Act current to 2020-01-27 and last amended on 2019-06-21. Previous Versions

PART VICorporate Governance (continued)

Shareholders and Members (continued)

Marginal note:Quorum

  •  (1) Unless the by-laws otherwise provide, a quorum of shareholders is present at a meeting of shareholders if the holders of a majority of the shares who are entitled to vote at the meeting are present in person or represented by proxyholders.

  • Marginal note:Quorum — members

    (2) Unless the by-laws otherwise provide, a quorum of members is present at a meeting of members of a federal credit union if at least 500 members who are entitled to vote at the meeting, or one per cent of the total number of members entitled to vote at the meeting, whichever is the lesser, are present in person or represented by a personal representative or delegate.

  • Marginal note:Quorum at opening of meeting

    (3) If a quorum is present at the opening of a meeting of shareholders or members, the shareholders or members present may, unless the by-laws otherwise provide, proceed with the business of the meeting even though a quorum is not present throughout the meeting.

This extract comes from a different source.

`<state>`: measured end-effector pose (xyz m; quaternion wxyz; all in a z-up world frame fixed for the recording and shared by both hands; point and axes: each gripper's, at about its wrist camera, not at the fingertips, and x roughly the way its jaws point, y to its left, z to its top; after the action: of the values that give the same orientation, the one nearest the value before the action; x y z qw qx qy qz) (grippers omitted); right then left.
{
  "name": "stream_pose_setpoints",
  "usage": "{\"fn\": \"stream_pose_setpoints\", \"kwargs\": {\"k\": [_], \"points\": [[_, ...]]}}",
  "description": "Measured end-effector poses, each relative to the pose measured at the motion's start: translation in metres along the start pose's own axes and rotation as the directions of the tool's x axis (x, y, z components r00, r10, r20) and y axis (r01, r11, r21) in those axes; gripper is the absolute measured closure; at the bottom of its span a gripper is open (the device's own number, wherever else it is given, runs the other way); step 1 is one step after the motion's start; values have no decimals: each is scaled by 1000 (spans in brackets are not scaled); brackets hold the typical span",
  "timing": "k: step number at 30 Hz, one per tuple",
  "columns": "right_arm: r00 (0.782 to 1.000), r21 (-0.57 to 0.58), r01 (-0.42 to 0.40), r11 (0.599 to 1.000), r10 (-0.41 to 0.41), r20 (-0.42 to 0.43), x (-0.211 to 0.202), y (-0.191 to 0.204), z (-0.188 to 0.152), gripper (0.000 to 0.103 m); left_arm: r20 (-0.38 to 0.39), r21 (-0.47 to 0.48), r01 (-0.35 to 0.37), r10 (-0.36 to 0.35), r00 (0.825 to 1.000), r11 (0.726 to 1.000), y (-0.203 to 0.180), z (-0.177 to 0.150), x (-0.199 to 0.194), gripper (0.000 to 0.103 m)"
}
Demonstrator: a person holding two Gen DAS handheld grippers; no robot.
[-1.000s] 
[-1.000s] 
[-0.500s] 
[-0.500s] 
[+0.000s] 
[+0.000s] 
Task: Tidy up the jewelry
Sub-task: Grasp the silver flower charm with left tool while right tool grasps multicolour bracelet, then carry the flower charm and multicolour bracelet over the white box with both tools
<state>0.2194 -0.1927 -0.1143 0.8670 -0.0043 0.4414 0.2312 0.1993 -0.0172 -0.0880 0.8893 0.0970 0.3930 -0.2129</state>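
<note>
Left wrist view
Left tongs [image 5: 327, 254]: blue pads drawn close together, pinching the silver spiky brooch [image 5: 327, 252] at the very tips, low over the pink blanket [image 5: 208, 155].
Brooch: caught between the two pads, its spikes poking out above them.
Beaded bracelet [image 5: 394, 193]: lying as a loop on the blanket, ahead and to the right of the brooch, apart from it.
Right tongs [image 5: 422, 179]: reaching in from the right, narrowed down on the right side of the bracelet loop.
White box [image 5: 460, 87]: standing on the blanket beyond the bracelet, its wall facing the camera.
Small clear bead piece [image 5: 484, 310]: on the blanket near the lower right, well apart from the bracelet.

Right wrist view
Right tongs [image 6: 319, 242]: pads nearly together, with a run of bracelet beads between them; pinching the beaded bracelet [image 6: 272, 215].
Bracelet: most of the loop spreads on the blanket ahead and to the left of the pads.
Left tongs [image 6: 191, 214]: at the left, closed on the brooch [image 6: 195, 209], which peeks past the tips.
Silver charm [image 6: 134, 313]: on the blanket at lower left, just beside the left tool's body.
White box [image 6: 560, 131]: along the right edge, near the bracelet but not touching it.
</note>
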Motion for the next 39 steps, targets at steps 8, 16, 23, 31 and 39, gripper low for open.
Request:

  • Marginal note:Adjournment permitted

    (4) If a quorum is not present at the opening of a meeting of shareholders or members, the shareholders or members present may adjourn the meeting to a fixed time and place but may not transact any other business.

  • 1991, c. 46, s. 146
  • 2010, c. 12, s. 1959

Marginal note:One shareholder meeting

 If a bank has only one shareholder, or only one holder of any class or series of shares, the shareholder present in person or represented by a proxyholder constitutes a meeting of shareholders or a meeting of shareholders of that class or series.

Marginal note:One share — one vote

 Subject to section 156.09, if a share of a bank entitles the holder of the share to vote at a meeting of shareholders, that share entitles the shareholder to one vote at the meeting.

  • 1991, c. 46, s. 148
  • 2001, c. 9, s. 66

Marginal note:Representative of shareholder or member

  •  (1) If an entity is a shareholder or member of a bank, the bank must recognize any natural person authorized by a resolution of the directors or governing body or similar authority of the entity to represent it at meetings of shareholders or members of the bank.

  • Marginal note:Powers

    (2) A natural person authorized under subsection (1) to represent an entity may exercise on behalf of the entity all the powers the entity could exercise if it were a natural person as well as a shareholder or member.

  • 1991, c. 46, s. 149
  • 2010, c. 12, s. 1960

Marginal note:Joint shareholders

 Unless the by-laws otherwise provide, if two or more persons hold shares jointly, one of those holders present at a meeting of shareholders may in the absence of the others vote the shares, but if two or more of those persons who are present in person or represented by proxyholder vote, they shall vote as one on the shares jointly held by them.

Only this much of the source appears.